### Work to be completed:
Repeat nothing but the lines below running from the one containing "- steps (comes" to the one containing "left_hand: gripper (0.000". Keep both end lines.

Content starts

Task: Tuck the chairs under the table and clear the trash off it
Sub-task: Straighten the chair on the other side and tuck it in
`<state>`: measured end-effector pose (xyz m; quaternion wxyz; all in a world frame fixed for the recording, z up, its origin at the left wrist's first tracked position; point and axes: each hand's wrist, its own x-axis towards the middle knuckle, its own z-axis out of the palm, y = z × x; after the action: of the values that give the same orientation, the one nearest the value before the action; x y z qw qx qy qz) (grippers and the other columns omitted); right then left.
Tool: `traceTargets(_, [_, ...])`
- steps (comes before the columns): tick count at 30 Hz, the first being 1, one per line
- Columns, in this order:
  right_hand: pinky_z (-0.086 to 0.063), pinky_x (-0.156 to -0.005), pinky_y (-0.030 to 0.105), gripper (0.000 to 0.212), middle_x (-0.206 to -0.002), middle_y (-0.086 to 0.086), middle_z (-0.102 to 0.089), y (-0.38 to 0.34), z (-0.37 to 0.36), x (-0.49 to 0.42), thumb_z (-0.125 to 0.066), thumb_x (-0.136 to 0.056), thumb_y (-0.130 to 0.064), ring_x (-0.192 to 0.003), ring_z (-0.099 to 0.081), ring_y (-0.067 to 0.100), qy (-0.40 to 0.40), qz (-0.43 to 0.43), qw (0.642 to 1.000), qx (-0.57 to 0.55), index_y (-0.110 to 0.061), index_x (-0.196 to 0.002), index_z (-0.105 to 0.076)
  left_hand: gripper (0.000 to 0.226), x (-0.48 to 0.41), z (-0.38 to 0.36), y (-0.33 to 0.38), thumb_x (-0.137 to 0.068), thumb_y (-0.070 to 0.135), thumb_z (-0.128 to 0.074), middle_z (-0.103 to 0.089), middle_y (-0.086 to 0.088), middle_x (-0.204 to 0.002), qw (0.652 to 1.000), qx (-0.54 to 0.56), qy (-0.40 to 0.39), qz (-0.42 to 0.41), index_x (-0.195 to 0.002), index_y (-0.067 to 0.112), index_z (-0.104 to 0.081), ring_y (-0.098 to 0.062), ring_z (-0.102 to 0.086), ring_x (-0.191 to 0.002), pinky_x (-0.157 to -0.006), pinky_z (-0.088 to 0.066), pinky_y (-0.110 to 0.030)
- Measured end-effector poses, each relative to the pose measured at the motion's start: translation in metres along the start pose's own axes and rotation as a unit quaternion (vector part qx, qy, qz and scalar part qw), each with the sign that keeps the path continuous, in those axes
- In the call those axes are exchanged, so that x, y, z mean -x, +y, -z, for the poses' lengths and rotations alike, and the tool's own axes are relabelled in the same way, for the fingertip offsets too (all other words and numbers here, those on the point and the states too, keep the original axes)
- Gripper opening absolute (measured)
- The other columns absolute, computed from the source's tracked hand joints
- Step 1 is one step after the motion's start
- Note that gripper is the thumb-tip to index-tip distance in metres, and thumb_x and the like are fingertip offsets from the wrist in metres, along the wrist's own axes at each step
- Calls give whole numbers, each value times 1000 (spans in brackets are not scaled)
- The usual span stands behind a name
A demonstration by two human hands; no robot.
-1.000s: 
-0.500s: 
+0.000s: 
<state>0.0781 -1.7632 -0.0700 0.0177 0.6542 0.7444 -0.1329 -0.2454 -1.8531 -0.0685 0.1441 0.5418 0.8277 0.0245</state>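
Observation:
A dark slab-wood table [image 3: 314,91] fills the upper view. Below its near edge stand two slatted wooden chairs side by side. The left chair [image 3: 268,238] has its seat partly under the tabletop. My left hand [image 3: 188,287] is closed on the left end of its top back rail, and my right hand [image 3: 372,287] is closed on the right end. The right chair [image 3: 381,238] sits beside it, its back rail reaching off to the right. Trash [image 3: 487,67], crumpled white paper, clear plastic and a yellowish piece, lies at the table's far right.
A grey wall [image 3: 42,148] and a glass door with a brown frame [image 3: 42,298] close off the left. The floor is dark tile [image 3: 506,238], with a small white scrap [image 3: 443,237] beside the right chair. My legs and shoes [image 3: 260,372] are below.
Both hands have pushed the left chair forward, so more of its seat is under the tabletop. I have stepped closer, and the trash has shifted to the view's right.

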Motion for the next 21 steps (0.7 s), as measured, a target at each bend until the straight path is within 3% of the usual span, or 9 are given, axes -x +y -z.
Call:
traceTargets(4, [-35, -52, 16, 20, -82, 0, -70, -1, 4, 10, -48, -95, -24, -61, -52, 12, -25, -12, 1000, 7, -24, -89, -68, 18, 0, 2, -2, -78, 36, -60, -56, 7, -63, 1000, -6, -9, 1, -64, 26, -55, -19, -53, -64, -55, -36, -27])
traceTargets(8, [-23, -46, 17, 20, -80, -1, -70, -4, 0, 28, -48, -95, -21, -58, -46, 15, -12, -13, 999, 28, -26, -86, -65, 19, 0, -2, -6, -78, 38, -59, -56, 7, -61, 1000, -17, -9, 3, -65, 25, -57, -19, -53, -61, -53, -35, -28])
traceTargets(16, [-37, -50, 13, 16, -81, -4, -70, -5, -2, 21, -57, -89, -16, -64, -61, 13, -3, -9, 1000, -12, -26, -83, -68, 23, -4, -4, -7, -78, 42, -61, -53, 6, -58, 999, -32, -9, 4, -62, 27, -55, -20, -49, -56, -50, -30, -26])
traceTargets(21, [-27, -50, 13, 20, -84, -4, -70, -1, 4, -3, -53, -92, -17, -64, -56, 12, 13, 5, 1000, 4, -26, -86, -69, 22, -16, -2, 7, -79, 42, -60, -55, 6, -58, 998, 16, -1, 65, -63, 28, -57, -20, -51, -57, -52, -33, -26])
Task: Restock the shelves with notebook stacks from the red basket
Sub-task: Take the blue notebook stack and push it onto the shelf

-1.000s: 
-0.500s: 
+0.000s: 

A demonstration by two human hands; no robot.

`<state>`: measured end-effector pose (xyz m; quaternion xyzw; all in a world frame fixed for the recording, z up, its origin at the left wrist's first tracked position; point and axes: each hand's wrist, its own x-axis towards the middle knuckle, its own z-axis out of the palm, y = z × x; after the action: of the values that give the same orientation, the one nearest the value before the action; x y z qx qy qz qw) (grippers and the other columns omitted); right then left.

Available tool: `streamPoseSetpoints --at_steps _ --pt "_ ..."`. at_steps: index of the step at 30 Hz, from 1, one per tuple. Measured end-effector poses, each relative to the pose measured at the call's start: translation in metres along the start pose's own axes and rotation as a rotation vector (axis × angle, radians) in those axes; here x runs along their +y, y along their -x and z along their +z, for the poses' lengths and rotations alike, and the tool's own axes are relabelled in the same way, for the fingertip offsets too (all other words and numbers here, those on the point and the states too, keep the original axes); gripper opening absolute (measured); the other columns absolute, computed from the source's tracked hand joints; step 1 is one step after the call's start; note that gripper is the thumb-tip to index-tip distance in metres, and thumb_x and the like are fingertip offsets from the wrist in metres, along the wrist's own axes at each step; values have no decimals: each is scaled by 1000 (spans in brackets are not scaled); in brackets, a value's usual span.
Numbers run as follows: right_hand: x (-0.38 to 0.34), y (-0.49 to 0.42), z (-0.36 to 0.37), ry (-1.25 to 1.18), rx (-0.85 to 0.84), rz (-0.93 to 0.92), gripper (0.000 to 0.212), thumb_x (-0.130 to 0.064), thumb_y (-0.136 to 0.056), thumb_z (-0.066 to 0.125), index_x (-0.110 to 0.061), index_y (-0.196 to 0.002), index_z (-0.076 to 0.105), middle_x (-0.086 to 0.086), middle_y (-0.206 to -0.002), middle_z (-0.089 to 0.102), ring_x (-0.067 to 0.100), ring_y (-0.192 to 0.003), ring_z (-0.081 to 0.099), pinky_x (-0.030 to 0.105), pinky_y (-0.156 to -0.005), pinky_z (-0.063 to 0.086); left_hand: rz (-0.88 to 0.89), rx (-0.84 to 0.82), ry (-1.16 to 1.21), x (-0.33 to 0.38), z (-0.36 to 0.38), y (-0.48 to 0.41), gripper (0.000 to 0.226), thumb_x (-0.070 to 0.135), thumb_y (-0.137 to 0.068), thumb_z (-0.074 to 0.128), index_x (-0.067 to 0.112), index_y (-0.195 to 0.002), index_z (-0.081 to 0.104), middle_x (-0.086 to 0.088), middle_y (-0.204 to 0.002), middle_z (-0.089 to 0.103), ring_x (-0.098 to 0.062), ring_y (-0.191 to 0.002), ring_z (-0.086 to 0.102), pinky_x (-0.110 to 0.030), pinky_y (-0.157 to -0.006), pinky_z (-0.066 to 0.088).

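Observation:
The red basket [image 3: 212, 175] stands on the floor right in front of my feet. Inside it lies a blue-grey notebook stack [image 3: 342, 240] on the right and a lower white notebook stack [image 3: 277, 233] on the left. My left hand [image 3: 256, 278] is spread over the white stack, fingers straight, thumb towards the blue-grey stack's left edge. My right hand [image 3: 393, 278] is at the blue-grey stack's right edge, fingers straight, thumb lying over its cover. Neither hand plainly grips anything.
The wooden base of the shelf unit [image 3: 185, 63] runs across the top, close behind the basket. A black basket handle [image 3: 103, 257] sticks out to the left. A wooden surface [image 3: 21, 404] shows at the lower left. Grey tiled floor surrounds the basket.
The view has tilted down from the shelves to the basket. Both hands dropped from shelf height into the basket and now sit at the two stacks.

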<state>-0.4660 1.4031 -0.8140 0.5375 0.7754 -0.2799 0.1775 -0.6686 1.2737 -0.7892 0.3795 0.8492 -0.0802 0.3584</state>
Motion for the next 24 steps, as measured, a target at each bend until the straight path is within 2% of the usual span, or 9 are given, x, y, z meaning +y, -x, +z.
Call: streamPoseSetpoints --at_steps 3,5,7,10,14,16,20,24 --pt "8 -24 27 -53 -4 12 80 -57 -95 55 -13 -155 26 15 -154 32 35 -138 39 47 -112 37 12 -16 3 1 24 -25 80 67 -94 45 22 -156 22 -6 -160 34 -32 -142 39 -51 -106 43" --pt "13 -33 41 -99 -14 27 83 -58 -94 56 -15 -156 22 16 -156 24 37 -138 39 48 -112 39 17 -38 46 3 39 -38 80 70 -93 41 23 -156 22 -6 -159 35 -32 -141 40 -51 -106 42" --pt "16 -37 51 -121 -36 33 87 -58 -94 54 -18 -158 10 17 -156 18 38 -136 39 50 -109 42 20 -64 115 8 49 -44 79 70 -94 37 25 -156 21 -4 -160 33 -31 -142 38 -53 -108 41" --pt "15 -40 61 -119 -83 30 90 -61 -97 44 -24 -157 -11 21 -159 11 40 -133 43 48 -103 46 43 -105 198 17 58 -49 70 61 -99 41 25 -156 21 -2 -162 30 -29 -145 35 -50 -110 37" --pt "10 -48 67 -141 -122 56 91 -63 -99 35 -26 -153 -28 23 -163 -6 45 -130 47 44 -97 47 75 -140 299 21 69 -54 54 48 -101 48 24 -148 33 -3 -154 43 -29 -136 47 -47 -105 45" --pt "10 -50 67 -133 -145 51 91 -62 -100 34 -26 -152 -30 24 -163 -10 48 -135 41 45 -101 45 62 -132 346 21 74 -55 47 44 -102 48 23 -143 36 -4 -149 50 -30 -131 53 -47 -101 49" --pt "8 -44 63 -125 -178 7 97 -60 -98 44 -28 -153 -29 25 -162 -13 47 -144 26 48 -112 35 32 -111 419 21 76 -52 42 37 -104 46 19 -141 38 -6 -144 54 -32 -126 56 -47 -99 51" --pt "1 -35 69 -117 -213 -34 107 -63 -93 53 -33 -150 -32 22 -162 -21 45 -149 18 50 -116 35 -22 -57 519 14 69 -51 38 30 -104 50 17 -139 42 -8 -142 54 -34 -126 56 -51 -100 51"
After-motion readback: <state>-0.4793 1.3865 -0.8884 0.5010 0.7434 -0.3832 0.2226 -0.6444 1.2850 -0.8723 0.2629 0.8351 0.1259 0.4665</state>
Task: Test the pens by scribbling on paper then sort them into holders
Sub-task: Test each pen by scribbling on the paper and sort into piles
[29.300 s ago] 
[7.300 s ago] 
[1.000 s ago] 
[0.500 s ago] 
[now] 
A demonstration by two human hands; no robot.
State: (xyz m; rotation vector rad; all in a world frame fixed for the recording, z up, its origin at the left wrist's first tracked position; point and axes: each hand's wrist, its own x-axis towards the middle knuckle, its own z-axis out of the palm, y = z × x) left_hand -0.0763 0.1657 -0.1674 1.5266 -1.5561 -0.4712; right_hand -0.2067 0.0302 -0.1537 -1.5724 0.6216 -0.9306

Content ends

### Final answer:
- steps (comes before the columns): tick count at 30 Hz, the first being 1, one per line
- Columns, in this order:
  right_hand: pinky_z (-0.086 to 0.063), pinky_x (-0.156 to -0.005), pinky_y (-0.030 to 0.105), gripper (0.000 to 0.212), middle_x (-0.206 to -0.002), middle_y (-0.086 to 0.086), middle_z (-0.102 to 0.089), y (-0.38 to 0.34), z (-0.37 to 0.36), x (-0.49 to 0.42), thumb_z (-0.125 to 0.066), thumb_x (-0.136 to 0.056), thumb_y (-0.130 to 0.064), ring_x (-0.192 to 0.003), ring_z (-0.099 to 0.081), ring_y (-0.067 to 0.100), qy (-0.40 to 0.40), qz (-0.43 to 0.43), qw (0.642 to 1.000), qx (-0.57 to 0.55), index_y (-0.110 to 0.061), index_x (-0.196 to 0.002), index_z (-0.105 to 0.076)
  left_hand: gripper (0.000 to 0.226), x (-0.48 to 0.41), z (-0.38 to 0.36), y (-0.33 to 0.38), thumb_x (-0.137 to 0.068), thumb_y (-0.070 to 0.135), thumb_z (-0.128 to 0.074), middle_z (-0.103 to 0.089), middle_y (-0.086 to 0.088), middle_x (-0.204 to 0.002), qw (0.652 to 1.000), qx (-0.54 to 0.56), qy (-0.40 to 0.39), qz (-0.42 to 0.41), index_x (-0.195 to 0.002), index_y (-0.067 to 0.112), index_z (-0.104 to 0.081), ring_y (-0.098 to 0.062), ring_z (-0.102 to 0.086), ring_x (-0.191 to 0.002), pinky_x (-0.157 to -0.006), pinky_z (-0.088 to 0.066), pinky_y (-0.110 to 0.030)

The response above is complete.